Donmai

Danbooru 2

Posted under General

Can the "Logout" option on the "My Account" page be moved to the bottom? I'm sick of accidentally logging out when I miss the "My Profile" link my a few pixels.

Soljashy said:
Even if we only split the for a given post between, say, "major" and "minor", it would make the system so much more useful.

This would be awesome. And then single-tag searches could give more priority to images where that tag is marked "Major". So a search for hoshii_miki would return things like post #559165 before post #584969. Or you could just have a checkbox by the search box that said "Sort by relevance" or something.

Suiseiseki said:
EDIT: Perhaps a neutral level wouldn't be a bad idea to add either, but I only really see that being useful on pictures with high amounts of small details.

Yes, all tags should default to neutral.

Updated

Suiseiseki said:
...what about tags having different levels of relevance?

I'd say this is an essential feature to have. The ability to sort results by relevance to your query is one of the most basic features of any search engine. The question is how you determine tag relevance. There are lots of possible ways you can approach this.

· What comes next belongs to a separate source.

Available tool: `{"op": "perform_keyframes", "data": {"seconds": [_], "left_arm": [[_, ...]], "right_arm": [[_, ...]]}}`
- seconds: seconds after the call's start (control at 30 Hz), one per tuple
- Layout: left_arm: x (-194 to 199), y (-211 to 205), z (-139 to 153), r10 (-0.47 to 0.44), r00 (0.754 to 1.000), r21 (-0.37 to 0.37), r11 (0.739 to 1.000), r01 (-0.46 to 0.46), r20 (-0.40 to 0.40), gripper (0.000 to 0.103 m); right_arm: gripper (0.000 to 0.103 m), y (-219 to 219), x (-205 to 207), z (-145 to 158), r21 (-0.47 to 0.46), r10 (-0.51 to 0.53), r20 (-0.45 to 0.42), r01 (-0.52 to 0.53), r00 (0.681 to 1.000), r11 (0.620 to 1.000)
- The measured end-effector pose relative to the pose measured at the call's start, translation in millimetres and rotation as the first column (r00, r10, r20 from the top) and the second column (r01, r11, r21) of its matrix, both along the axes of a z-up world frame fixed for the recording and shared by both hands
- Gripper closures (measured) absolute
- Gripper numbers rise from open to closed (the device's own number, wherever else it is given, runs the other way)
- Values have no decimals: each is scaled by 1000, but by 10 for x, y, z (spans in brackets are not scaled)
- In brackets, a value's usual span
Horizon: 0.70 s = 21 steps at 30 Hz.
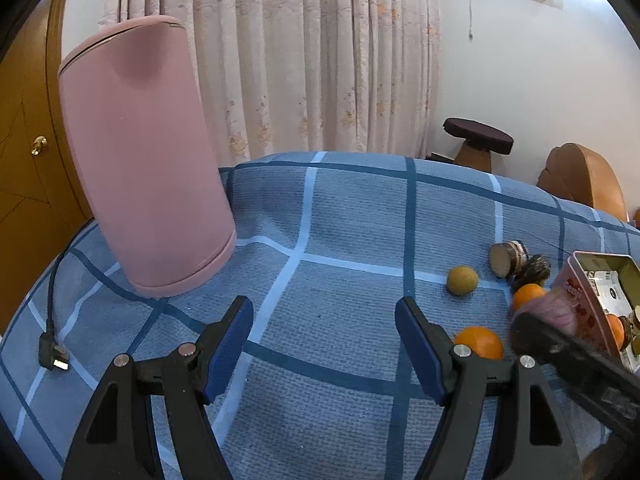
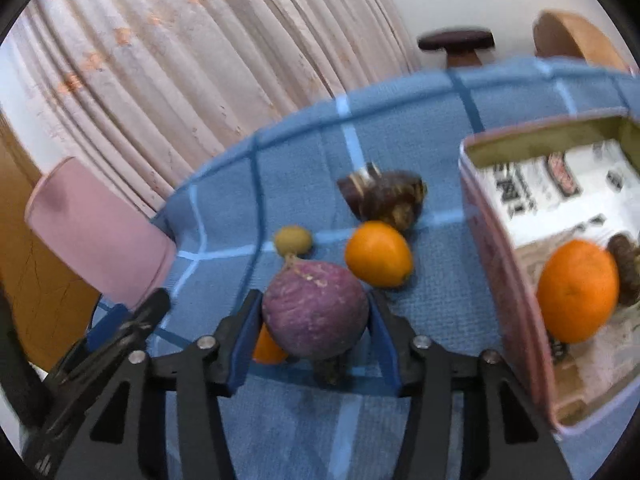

There's Shinjidude's method, which uses the physical area a tag occupies as a proxy for the tag's relevance. There are a few problems I see with this approach. First, it would require a lot of work to spatially tag every tag in an image. I imagine most people wouldn't see the point in bothering with it.

Second, it only really works with concrete objects. More abstract tags, like sketch or crossover, for example, can't really be spatially tagged.

Finally, the assumption that physical area is proportional to relevance isn't true in many cases. A pantyshot may not occupy much physical space, but it can still be a prominent part of the image.

Another approach someone suggested is to have users manually rate tag relevance, for example by rating prominent tags as major and insignificant tags as minor. The problem here is what happens when two people disagree on whether a tag is major or minor. Who gets to decide?

A bigger problem is comparing tag relevance between posts. Posts A and B may both feature a prominent pantyshot, but the pantyshot in post A may be somehow more prominent than the one in post B. This approach doesn't capture this information, which makes ranking search results less useful.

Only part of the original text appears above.